We still have a long way to go. And advancing on this journey does not depend only on communication professionals
Last week I participated in an Aberje Mining Communication Lab, sponsored by the Brazilian Mining Institute (IBRAM). The theme was “ESG for Mining: Fundamental for the business and the future of the industry.”
The discussion started hot when a participant posted in the chat: “How can the companies responsible for the accidents in Mariana and Brumadinho talk about ESG?” I was wondering, how does a mining company get out of this widespread guilt? Under what conditions would society believe its speech?
The ESG context probably doesn’t allow for a good way out. Why do I believe ESG doesn’t build trust in society? Because it doesn’t represent society’s perspective – ESG represents the investor’s perspective. ESG takes a predominant approach to risk. Investors do not want social impacts – such as corruption – or environmental effects – such as a dam failure – to spoil their profits.
The Communication Challenge in Building Trust
ESG’s speech puts business leaders in a defensive position. They need to show investors that they know how to manage social and environmental risks. The most advanced companies in ESG are rewarded and enter into ESG funds, where the cost of capital is cheaper. Therefore, ESG, in many cases, represents an extrinsic motivation for the company’s leadership. The logic is: if you don’t, your credit will be more expensive, or investors will not even finance you. It is the society that expects companies to prioritize health and safety to protect lives. Applying ESG logic to answer the question: “Why protect lives?” is: because otherwise, our cost of capital becomes more expensive. What society wants to hear is: because life is more important than profit. In this dominant logic of ESG, communication professionals will always be “firemen” and “crisis managers” – as one participant put it in the chatbox. But they won’t convince anyone.
Leadership & Narrative
The ESG speech does not provide a narrative that manages to calm and convince society. And that puts the challenge in the lap of communication professionals. In the discussion and chat of the event, we saw that communicators are stuck in the old corporate discourse: ESG has always been the north of our decision-making. But the facts speak louder! There were management failures that caused the deaths of hundreds of people. The current standard of communication is: we are reacting to pressure from investors, and therefore the company’s motivation is extrinsic. We are responding to what the market imposes on us, and if there were no such pressure, we would be continuing with our business as usual.

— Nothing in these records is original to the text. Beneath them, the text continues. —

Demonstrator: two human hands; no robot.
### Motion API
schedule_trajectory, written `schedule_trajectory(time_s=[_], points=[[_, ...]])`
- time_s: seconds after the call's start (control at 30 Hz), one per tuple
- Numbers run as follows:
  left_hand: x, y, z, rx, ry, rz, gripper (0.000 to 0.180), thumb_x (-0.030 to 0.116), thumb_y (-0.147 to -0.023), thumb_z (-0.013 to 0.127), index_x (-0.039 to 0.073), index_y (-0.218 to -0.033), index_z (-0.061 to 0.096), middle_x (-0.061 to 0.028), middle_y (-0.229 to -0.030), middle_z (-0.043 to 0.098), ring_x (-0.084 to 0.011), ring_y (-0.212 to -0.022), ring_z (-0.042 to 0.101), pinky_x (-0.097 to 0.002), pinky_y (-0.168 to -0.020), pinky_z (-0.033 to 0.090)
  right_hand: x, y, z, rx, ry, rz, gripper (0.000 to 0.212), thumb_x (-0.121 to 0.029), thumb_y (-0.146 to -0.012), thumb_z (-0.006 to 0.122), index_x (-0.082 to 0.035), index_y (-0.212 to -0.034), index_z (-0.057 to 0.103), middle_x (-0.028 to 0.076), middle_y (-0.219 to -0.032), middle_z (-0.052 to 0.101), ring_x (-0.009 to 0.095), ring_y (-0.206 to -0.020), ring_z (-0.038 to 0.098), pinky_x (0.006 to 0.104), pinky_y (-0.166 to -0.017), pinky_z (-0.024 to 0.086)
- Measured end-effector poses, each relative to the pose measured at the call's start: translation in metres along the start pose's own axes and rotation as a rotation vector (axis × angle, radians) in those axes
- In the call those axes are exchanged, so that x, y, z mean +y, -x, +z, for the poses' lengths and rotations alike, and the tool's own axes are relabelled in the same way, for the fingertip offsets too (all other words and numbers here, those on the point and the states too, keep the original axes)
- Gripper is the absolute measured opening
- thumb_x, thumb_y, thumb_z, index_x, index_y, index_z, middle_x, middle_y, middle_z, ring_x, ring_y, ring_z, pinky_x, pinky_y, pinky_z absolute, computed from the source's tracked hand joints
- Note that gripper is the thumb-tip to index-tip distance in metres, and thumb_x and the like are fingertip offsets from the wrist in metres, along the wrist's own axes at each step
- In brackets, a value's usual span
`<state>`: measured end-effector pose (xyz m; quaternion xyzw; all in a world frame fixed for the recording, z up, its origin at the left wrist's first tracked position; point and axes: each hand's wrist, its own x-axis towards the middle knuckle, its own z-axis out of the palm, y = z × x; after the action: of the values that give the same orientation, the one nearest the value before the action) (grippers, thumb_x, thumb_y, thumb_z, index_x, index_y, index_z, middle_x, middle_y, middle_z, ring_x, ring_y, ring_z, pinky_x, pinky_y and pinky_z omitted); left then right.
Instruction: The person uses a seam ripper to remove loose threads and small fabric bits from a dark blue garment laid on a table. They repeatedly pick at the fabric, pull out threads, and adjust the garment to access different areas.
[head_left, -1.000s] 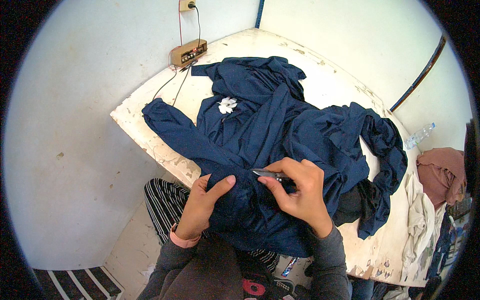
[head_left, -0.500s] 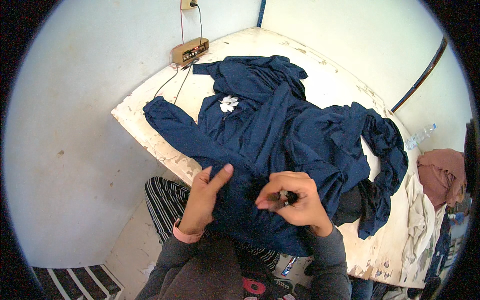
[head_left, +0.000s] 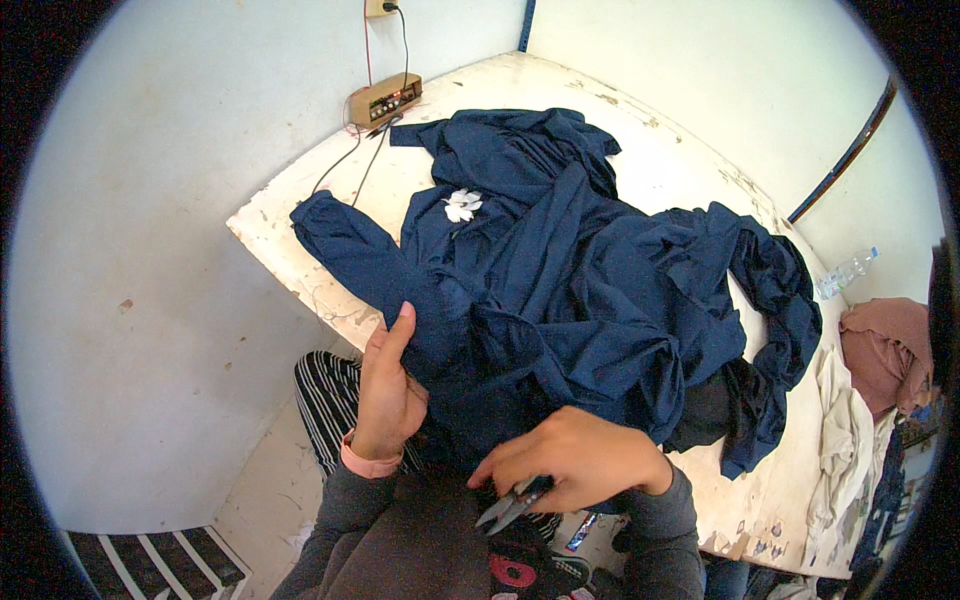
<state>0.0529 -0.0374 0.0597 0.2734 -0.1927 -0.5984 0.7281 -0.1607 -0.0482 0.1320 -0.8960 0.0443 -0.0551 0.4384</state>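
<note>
A dark blue garment (head_left: pixel 540 250) lies rumpled across the table, its near part hanging over the front edge towards my lap. My left hand (head_left: pixel 388 405) holds the cloth near that edge, thumb on top and the other fingers mostly hidden behind it. In my right hand (head_left: pixel 580 460) is a pair of dark thread snips (head_left: pixel 512 504), blades pointing down and left. That hand is low over the garment's near part, and its fingers also touch the cloth. White petal-like scraps (head_left: pixel 462 205) rest on the blue fabric farther back.
On the pale, worn table (head_left: pixel 690 160), a small brown box with knobs (head_left: pixel 387 100) trails cables at the back left. A clear bottle (head_left: pixel 848 272), a brown cloth (head_left: pixel 885 345) and a cream cloth (head_left: pixel 840 430) are along the right side.
My right hand has moved down towards me with the snips, whose blades now show clearly. The left hand has shifted slightly left, and the near cloth has changed its folds.
</note>
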Motion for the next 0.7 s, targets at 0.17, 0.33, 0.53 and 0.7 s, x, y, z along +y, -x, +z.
schedule_trajectory(time_s=[0.17,0.33,0.53,0.7], points=[[-0.001,0.009,0.007,-0.042,0.016,0.008,0.032,0.013,-0.106,0.047,-0.004,-0.133,0.052,-0.0155,-0.128,0.065,-0.0241,-0.119,0.064,-0.0388,-0.105,0.050,-0.005,0.005,-0.014,0.472,-0.393,-0.019,0.024,-0.028,-0.094,0.063,-0.004,-0.099,0.064,0.015,-0.105,0.072,0.022,-0.074,0.066,0.0348,-0.063,0.050],[-0.013,0.011,-0.001,-0.068,-0.055,0.020,0.035,0.016,-0.104,0.050,-0.002,-0.134,0.053,-0.0138,-0.133,0.062,-0.0272,-0.124,0.060,-0.0422,-0.111,0.044,-0.041,0.027,0.005,0.821,-0.850,-0.496,0.038,-0.048,-0.104,0.048,-0.011,-0.096,0.045,0.023,-0.083,0.068,0.018,-0.046,0.047,0.0288,-0.048,0.036],[-0.013,0.014,-0.005,-0.093,0.040,0.009,0.034,0.014,-0.106,0.045,-0.002,-0.135,0.053,-0.0165,-0.137,0.060,-0.0279,-0.126,0.059,-0.0428,-0.111,0.045,-0.062,0.020,0.027,0.870,-0.825,-0.887,0.041,-0.048,-0.102,0.053,-0.008,-0.104,0.046,0.026,-0.094,0.073,0.018,-0.043,0.043,0.0286,-0.050,0.033],[-0.015,0.014,-0.005,-0.038,0.004,0.022,0.035,0.015,-0.107,0.043,-0.001,-0.136,0.053,-0.0158,-0.138,0.060,-0.0274,-0.126,0.059,-0.0435,-0.112,0.045,-0.061,0.032,0.033,0.933,-0.749,-0.875,0.042,-0.052,-0.099,0.055,-0.011,-0.097,0.048,0.021,-0.088,0.074,0.018,-0.040,0.042,0.0302,-0.041,0.030]])
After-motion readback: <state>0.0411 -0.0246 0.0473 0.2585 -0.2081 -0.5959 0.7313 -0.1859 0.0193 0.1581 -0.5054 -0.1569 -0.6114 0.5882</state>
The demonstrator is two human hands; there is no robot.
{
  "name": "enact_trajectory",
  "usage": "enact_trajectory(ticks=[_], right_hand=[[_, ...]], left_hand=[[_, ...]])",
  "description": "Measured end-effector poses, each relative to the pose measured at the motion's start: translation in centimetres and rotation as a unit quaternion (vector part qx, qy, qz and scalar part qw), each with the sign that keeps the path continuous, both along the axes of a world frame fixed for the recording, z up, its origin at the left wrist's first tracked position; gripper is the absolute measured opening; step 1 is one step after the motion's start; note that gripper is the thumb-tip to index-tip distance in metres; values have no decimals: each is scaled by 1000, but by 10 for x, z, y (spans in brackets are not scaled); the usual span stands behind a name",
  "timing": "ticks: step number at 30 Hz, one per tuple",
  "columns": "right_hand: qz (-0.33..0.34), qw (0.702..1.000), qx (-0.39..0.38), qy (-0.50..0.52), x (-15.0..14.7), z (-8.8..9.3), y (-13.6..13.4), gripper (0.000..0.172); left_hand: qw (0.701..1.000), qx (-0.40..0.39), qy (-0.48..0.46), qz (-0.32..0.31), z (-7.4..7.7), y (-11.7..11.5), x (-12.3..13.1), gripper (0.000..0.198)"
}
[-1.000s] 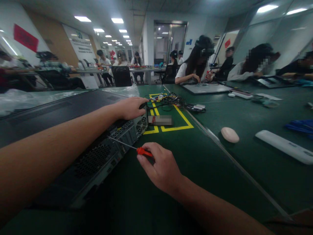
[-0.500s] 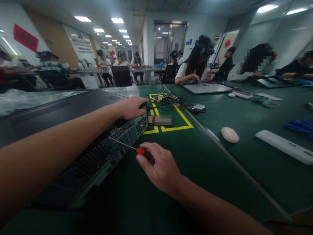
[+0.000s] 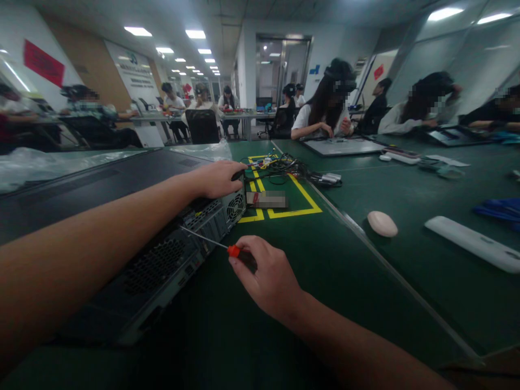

New leadership and a new narrative
Now, you may ask me: how to get out of this? In my opinion, we need the following three ingredients — first, new leadership. We need more humane leaders who can admit they were wrong and apologize to those affected and society in general. That put the human being at the center of decision-making, even if it costs more from time to time.
Second, the leadership does it willingly, with an intrinsic motivation because it is convinced that human management is better long-term management for all stakeholders – including shareholders.
Third, a new narrative. This narrative is already being born! We see it in the discussion about the purpose of companies and the legacy of the leadership that wants to leave something more than a well-run company that delivers profit to shareholders. But the goal is not limited to reducing risks and trying to continue the existing business “doing less harm than before.” The purpose demands innovation and “creating more well-being” for society in the future. In this scenario, ESG is one of several levers that support purposeful entrepreneurs on their journey by offering a cheaper cost of capital. Still, it is not the cause of the behavior.
The critical role of communication
In the discussion, we highlighted the vital role of communication in pushing deeper thought into leadership. What is the narrative we tell the market? How can we communicate this narrative more sincerely? I firmly believe that the area of communication will become more critical in the future. But what is needed is a communication work with enough self-esteem to tell the leadership that words need to be based on facts – and if the facts aren’t there, they won’t make up stories. The best way to show that the company has changed is to give a voice to critics, customers, beneficiaries. If past critics recognize that the company has changed and start praising the new management, it provides more confidence than when it promotes itself. Moreover, measuring ESG impacts as seriously as financial metrics is helpful. And if the leadership has the humility to recognize that it made a mistake rather than becoming defensive, we’ve already gained a lot.
I asked at the end of the event: “In your opinion, which company has an authentic ESG narrative?” Nobody suggested a name. We still have a long way to go. And advancing on this journey does not depend only on communication professionals!